[Data items]
-------------------------

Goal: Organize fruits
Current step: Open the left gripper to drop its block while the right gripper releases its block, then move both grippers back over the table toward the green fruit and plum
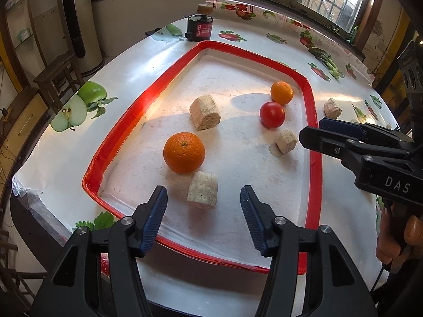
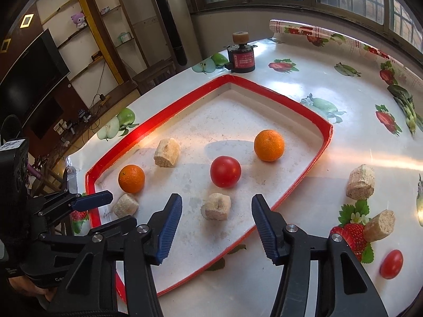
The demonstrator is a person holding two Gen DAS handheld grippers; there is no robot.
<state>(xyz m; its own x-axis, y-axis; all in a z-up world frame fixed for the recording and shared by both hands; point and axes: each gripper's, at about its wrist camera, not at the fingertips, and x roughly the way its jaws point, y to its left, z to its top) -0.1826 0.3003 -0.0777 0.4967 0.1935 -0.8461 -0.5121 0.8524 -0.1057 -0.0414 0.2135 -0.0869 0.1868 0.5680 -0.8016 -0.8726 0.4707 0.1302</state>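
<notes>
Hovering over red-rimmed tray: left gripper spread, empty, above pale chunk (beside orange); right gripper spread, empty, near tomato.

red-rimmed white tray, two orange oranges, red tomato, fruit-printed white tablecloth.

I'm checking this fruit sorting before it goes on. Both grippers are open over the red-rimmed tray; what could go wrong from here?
1. The round oranges and tomato lie loose in the tray; a nudge could roll them.
2. A small tomato and two blocks lie outside the tray and could be missed.
3. The left gripper and right gripper, both open and empty, work close together and may collide.
</notes>
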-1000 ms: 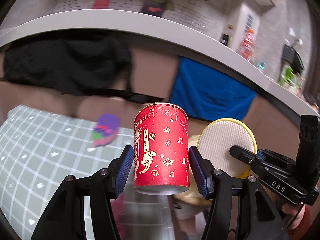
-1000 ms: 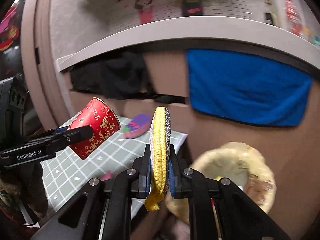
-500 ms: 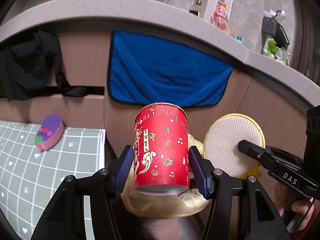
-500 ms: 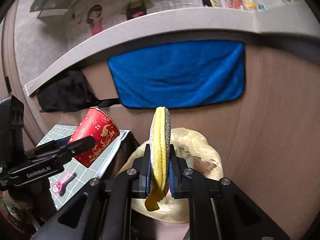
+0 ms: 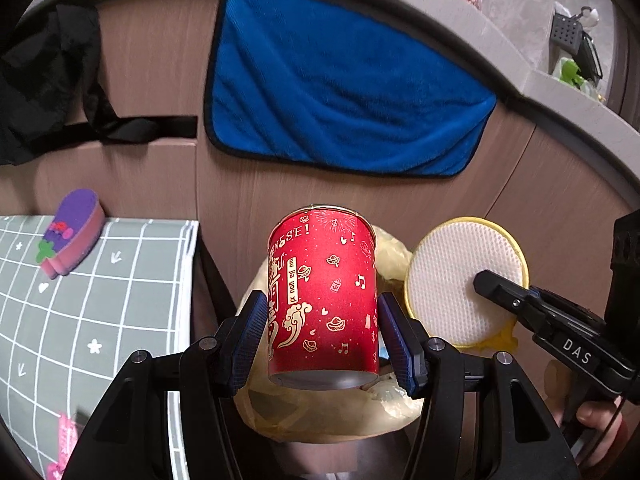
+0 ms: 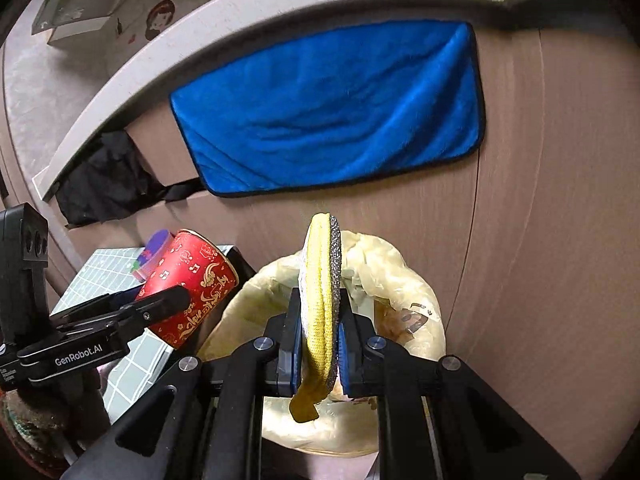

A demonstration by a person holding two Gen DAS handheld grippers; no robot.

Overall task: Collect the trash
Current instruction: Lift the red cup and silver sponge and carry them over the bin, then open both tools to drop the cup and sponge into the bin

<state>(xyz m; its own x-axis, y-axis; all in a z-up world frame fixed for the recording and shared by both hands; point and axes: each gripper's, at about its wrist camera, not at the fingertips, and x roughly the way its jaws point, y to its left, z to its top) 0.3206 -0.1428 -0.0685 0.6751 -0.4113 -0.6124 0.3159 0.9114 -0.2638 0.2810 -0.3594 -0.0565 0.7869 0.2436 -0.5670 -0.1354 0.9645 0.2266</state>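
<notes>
My left gripper (image 5: pixel 322 338) holds the red paper cup (image 5: pixel 323 296) upright, blue pads pressed on both its sides, just over the near rim of the yellowish trash bag (image 5: pixel 312 412). To its right, my right gripper (image 6: pixel 318 354) is clamped tight on the round yellow scrub pad (image 6: pixel 320 300), which stands on edge above the open bag (image 6: pixel 404 280). Both grippers tilt downward toward the bag, side by side. The gridded table mat (image 5: pixel 100 320) lies to the left, the blue towel (image 5: pixel 340 92) hangs on the far wall.
</notes>
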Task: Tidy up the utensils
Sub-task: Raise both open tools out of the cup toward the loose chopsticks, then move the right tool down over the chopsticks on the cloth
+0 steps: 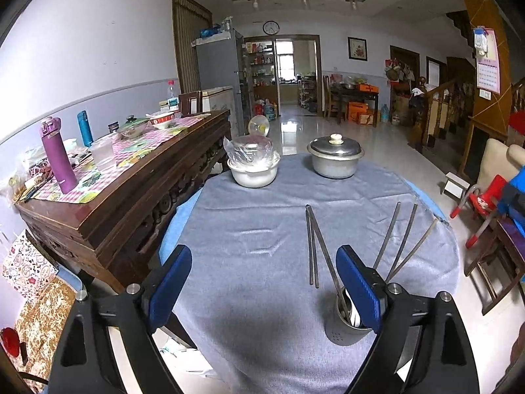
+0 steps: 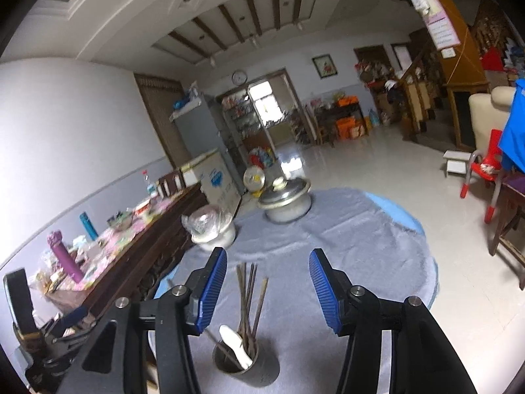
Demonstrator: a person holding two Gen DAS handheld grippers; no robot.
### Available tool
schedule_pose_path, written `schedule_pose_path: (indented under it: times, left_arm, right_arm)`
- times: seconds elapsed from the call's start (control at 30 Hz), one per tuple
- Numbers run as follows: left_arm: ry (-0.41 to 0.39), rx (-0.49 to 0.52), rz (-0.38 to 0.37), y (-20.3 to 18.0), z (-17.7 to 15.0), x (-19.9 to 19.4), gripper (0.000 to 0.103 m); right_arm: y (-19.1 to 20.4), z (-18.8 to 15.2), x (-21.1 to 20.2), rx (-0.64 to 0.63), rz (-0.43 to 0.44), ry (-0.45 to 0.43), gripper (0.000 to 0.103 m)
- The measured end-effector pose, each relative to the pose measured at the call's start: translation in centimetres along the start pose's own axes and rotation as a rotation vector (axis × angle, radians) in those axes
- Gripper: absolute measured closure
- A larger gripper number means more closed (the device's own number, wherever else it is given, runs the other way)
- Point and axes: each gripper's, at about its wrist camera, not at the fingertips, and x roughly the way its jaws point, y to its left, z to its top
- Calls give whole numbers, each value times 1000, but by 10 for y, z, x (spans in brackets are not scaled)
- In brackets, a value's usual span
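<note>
A metal utensil holder (image 1: 344,323) stands on the grey cloth near the table's front edge, partly behind my left gripper's right finger. Several chopsticks stand in it (image 1: 400,239). Two chopsticks (image 1: 311,249) lie loose on the cloth just left of it. My left gripper (image 1: 262,289) is open and empty above the cloth. In the right wrist view the holder (image 2: 246,366) holds chopsticks (image 2: 251,298) and a white spoon (image 2: 234,344). My right gripper (image 2: 267,290) is open and empty right above it.
A white bowl with a plastic bag (image 1: 253,167) and a lidded metal pot (image 1: 334,159) stand at the table's far side. A wooden sideboard (image 1: 131,203) with bottles and dishes runs along the left. A red chair (image 1: 482,203) stands at the right.
</note>
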Motion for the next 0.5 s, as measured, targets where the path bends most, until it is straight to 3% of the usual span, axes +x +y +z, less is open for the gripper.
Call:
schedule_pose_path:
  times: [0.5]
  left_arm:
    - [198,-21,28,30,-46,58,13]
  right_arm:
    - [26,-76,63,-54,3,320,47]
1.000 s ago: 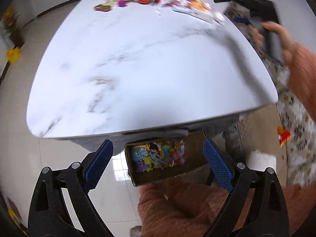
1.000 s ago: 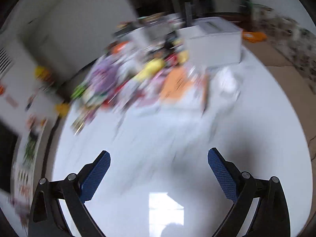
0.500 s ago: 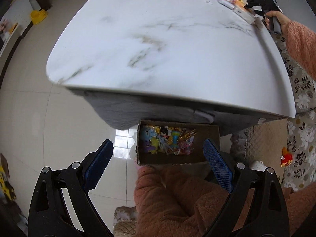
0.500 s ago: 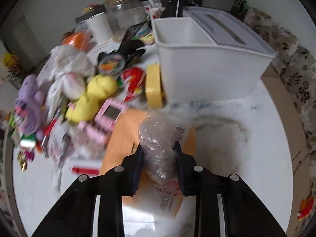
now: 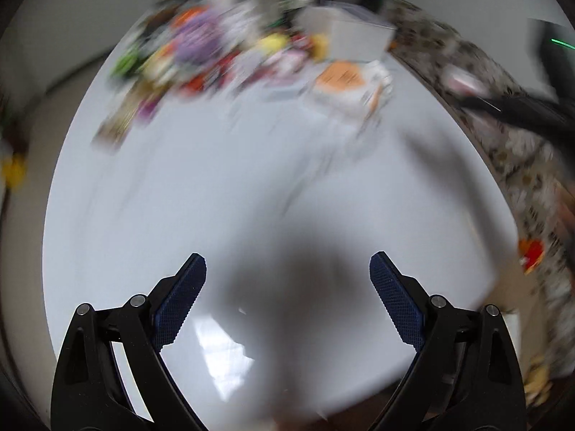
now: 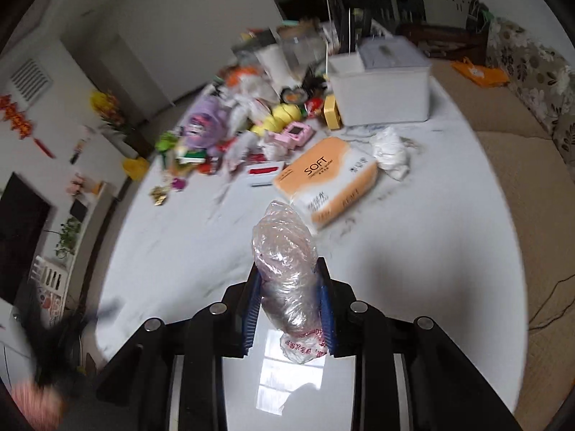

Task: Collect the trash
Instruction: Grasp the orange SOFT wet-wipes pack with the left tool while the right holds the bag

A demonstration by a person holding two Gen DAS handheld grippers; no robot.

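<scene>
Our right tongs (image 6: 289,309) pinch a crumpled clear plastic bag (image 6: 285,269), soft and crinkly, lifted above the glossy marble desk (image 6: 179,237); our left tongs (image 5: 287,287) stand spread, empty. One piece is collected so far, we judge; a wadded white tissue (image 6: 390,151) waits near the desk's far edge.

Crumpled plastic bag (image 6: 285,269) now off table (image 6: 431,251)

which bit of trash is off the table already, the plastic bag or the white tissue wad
The crumpled clear plastic bag: the right gripper is shut on it, above the table. The white tissue wad lies beside the orange tissue pack.
</scene>
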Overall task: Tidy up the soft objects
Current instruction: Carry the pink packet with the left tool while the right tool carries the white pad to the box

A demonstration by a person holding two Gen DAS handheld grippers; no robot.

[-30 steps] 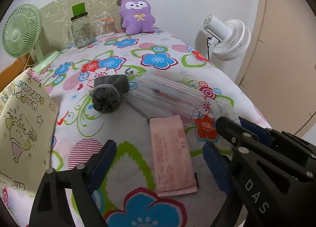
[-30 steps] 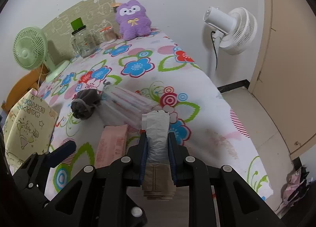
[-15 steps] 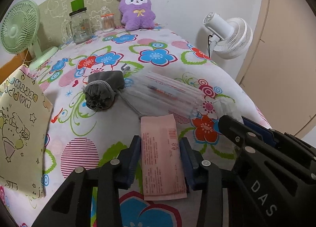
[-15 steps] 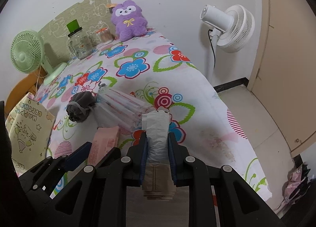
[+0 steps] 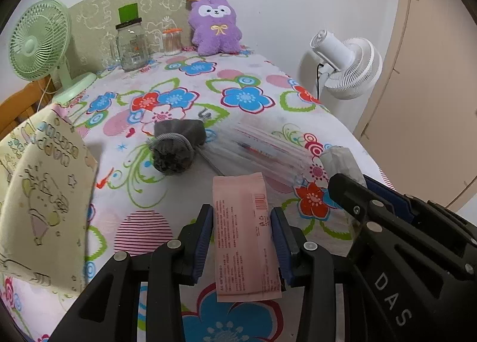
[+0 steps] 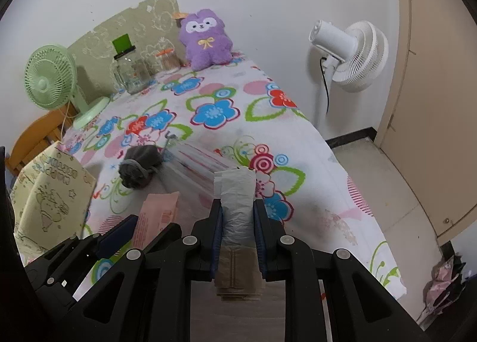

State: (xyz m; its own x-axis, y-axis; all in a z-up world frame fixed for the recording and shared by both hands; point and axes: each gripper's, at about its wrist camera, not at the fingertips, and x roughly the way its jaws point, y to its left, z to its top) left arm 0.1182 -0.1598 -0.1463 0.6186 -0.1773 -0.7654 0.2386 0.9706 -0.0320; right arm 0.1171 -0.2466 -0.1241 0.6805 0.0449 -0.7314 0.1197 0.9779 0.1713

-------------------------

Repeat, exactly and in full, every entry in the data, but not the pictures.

• _SOLUTION TO THIS TASK_:
Goal: Organize fruits
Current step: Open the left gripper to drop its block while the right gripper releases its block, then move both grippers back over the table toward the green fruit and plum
The demonstrator is a person holding two Gen DAS handheld grippers; there is no robot.
<state>(xyz m; its own x-axis, y-axis; all in a z-up world frame fixed for the recording and shared by both hands; point and axes: each gripper's, at about its wrist camera, not at the fingertips, and x roughly the way its jaws point, y to its left, z to its top) -0.1826 0.3003 -0.0777 0.4967 0.1935 -0.8461 -0.5121 0.8524 -0.1057 -0.0414 0.2135 -0.0869 0.1868 0.5680 -0.8016 -0.8726 0.4707 0.1302</state>
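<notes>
Hovering over red-rimmed tray: left gripper spread, empty, above pale chunk (beside orange); right gripper spread, empty, near tomato.

red-rimmed white tray, two orange oranges, red tomato, fruit-printed white tablecloth.

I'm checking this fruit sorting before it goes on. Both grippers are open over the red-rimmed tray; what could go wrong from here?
1. The round oranges and tomato lie loose in the tray; a nudge could roll them.
2. A small tomato and two blocks lie outside the tray and could be missed.
3. The left gripper and right gripper, both open and empty, work close together and may collide.
</notes>
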-1000 ms: 
-1000 ms: 
-500 ms: 
-500 ms: 
+0 ms: 
+0 ms: 

A demonstration by a person holding two Gen DAS handheld grippers; no robot.

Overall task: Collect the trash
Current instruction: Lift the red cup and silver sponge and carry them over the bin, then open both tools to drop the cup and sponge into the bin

<state>(xyz m; its own x-axis, y-axis; all in a z-up world frame fixed for the recording and shared by both hands; point and axes: each gripper's, at about its wrist camera, not at the fingertips, and x roughly the way its jaws point, y to its left, z to its top) 0.3206 -0.1428 -0.0685 0.6751 -0.4113 -0.6124 0.3159 0.9114 -0.2638 0.2810 -0.3594 -0.0565 0.7869 0.2436 -0.5670 -0.1354 0.9645 0.2266</state>
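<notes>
My left gripper (image 5: pixel 322 338) holds the red paper cup (image 5: pixel 323 296) upright, blue pads pressed on both its sides, just over the near rim of the yellowish trash bag (image 5: pixel 312 412). To its right, my right gripper (image 6: pixel 318 354) is clamped tight on the round yellow scrub pad (image 6: pixel 320 300), which stands on edge above the open bag (image 6: pixel 404 280). Both grippers tilt downward toward the bag, side by side. The gridded table mat (image 5: pixel 100 320) lies to the left, the blue towel (image 5: pixel 340 92) hangs on the far wall.
</notes>
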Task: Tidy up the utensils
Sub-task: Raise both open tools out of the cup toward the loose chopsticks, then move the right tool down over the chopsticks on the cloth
+0 steps: 
+0 steps: 
Demonstrator: a person holding two Gen DAS handheld grippers; no robot.
### Available tool
schedule_pose_path, written `schedule_pose_path: (indented under it: times, left_arm, right_arm)`
- times: seconds elapsed from the call's start (control at 30 Hz), one per tuple
- Numbers run as follows: left_arm: ry (-0.41 to 0.39), rx (-0.49 to 0.52), rz (-0.38 to 0.37), y (-20.3 to 18.0), z (-17.7 to 15.0), x (-19.9 to 19.4), gripper (0.000 to 0.103 m); right_arm: y (-19.1 to 20.4), z (-18.8 to 15.2), x (-21.1 to 20.2), rx (-0.64 to 0.63), rz (-0.43 to 0.44), ry (-0.45 to 0.43), gripper (0.000 to 0.103 m)
- The measured end-effector pose, each relative to the pose measured at the call's start: translation in centimetres along the start pose's own axes and rotation as a rotation vector (axis × angle, radians) in those axes
- Gripper: absolute measured closure
- A larger gripper number means more closed (the device's own number, wherever else it is given, runs the other way)
- Point and axes: each gripper's, at about its wrist camera, not at the fingertips, and x roughly the way its jaws point, y to its left, z to its top
- Calls give whole numbers, each value times 1000, but by 10 for y, z, x (spans in brackets are not scaled)
- In brackets, a value's usual span
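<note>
A metal utensil holder (image 1: 344,323) stands on the grey cloth near the table's front edge, partly behind my left gripper's right finger. Several chopsticks stand in it (image 1: 400,239). Two chopsticks (image 1: 311,249) lie loose on the cloth just left of it. My left gripper (image 1: 262,289) is open and empty above the cloth. In the right wrist view the holder (image 2: 246,366) holds chopsticks (image 2: 251,298) and a white spoon (image 2: 234,344). My right gripper (image 2: 267,290) is open and empty right above it.
A white bowl with a plastic bag (image 1: 253,167) and a lidded metal pot (image 1: 334,159) stand at the table's far side. A wooden sideboard (image 1: 131,203) with bottles and dishes runs along the left. A red chair (image 1: 482,203) stands at the right.
</note>
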Motion for the next 0.5 s, as measured, targets where the path bends most, until it is straight to 3% of the usual span, axes +x +y +z, less is open for the gripper.
Call:
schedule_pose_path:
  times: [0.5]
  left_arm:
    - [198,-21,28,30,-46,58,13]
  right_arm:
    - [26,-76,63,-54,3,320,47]
1.000 s ago: 
1.000 s ago: 
0.500 s ago: 
0.500 s ago: 
now: 
now: 

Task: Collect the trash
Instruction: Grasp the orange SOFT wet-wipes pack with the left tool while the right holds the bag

A demonstration by a person holding two Gen DAS handheld grippers; no robot.

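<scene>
Our right tongs (image 6: 289,309) pinch a crumpled clear plastic bag (image 6: 285,269), soft and crinkly, lifted above the glossy marble desk (image 6: 179,237); our left tongs (image 5: 287,287) stand spread, empty. One piece is collected so far, we judge; a wadded white tissue (image 6: 390,151) waits near the desk's far edge.

Crumpled plastic bag (image 6: 285,269) now off table (image 6: 431,251)

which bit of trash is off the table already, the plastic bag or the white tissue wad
The crumpled clear plastic bag: the right gripper is shut on it, above the table. The white tissue wad lies beside the orange tissue pack.
</scene>
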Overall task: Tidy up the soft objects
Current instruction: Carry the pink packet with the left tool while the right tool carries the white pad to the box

A demonstration by a person holding two Gen DAS handheld grippers; no robot.

[-30 steps] 
[-30 steps] 
[-15 steps] 
[-15 steps] 
[+0 steps] 
[+0 steps] 

State: (xyz m; its own x-axis, y-axis; all in a z-up world frame fixed for the recording and shared by both hands; point and axes: each gripper's, at about its wrist camera, not at the fingertips, and x roughly the way its jaws point, y to its left, z to its top) left arm 0.1182 -0.1598 -0.1463 0.6186 -0.1773 -0.7654 0.2386 0.9706 -0.0320; right arm 0.1171 -0.2466 -0.1241 0.6805 0.0449 -0.7314 0.1197 0.9779 0.1713

The response is finished.